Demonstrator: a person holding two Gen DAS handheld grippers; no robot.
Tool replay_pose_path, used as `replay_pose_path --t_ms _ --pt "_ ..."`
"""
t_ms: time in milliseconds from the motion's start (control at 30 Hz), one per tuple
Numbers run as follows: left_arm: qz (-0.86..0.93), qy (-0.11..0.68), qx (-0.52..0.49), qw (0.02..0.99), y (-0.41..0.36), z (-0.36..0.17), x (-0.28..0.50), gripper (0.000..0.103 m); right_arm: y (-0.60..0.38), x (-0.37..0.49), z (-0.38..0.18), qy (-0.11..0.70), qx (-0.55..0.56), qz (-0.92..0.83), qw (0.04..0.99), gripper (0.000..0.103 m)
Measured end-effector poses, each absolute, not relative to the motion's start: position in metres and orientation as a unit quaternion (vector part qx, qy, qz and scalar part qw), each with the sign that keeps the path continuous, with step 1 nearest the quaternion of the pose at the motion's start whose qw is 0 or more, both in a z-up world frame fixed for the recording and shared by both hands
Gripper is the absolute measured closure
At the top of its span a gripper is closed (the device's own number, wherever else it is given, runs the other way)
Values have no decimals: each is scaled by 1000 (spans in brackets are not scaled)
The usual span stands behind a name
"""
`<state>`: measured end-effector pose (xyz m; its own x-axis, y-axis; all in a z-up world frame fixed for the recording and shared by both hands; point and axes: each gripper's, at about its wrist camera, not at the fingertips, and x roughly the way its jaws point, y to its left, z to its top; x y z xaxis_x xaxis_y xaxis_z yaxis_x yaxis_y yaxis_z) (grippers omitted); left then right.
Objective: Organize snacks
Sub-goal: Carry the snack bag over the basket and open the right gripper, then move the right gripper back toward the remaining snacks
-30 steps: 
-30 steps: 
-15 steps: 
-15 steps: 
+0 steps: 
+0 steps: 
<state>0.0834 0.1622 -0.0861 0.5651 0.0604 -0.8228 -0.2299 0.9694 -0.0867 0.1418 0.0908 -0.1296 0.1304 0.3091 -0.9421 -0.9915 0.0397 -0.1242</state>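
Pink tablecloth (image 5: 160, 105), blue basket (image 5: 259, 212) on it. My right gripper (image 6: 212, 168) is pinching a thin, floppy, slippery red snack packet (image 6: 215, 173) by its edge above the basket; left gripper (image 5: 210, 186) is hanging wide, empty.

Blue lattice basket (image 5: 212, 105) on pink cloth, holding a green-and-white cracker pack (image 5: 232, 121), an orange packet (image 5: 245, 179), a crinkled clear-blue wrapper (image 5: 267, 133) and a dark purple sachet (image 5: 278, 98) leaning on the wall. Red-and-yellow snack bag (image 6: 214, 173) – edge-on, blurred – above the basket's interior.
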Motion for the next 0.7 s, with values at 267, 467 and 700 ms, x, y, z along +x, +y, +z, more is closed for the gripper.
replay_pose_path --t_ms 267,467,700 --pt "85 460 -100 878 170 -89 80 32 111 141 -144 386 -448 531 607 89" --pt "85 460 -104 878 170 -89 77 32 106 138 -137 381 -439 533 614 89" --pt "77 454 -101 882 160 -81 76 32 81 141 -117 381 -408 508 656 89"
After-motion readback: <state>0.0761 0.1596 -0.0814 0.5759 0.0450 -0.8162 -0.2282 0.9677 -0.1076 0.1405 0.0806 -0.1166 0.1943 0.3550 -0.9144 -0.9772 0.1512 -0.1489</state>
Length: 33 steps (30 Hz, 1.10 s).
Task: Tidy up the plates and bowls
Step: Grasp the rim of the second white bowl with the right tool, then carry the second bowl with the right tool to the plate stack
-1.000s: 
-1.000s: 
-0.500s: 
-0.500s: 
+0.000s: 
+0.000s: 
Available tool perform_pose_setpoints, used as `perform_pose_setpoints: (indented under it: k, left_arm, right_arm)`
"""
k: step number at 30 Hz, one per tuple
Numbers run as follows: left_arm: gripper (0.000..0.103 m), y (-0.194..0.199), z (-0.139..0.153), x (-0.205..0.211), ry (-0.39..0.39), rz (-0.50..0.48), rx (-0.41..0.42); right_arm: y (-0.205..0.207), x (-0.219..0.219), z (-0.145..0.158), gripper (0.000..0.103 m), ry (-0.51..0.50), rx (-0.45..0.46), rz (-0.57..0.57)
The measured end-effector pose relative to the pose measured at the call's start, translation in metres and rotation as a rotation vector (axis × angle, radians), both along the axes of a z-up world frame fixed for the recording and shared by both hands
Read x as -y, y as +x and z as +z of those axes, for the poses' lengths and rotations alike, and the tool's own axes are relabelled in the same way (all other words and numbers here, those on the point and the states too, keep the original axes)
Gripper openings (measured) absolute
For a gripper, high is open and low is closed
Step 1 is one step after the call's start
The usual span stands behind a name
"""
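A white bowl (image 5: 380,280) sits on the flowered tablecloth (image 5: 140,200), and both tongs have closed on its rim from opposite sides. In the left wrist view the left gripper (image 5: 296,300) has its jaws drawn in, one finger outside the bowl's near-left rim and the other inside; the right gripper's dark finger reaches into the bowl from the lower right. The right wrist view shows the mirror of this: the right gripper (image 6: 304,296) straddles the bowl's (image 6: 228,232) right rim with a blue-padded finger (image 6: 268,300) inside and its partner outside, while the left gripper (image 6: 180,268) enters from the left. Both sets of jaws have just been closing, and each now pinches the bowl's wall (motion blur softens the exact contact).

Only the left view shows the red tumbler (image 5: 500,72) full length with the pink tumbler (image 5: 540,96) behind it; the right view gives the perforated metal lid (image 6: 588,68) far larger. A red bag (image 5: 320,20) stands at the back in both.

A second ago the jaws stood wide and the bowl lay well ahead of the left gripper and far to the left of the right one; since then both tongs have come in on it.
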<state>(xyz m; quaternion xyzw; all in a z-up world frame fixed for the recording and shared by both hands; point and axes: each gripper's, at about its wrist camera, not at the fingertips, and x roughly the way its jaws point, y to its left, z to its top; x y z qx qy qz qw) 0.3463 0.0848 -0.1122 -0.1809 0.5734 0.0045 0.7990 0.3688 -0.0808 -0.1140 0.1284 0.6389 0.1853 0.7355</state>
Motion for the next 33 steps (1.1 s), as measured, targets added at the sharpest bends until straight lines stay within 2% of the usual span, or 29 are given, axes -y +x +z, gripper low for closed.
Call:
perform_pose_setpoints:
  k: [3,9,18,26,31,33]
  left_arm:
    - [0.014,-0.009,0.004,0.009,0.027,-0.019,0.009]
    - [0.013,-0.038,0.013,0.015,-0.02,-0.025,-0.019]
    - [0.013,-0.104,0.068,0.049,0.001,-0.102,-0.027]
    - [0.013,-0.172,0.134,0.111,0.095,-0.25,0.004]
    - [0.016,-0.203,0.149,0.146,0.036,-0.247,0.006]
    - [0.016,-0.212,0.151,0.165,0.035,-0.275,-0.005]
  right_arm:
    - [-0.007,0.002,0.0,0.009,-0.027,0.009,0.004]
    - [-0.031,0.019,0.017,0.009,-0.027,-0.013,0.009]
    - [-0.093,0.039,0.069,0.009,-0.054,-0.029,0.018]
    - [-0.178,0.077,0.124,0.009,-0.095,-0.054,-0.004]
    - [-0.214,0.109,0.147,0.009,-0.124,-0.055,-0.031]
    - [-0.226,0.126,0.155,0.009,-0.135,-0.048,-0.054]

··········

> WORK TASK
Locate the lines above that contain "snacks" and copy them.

> YOUR RESPONSE
Objective: Organize snacks
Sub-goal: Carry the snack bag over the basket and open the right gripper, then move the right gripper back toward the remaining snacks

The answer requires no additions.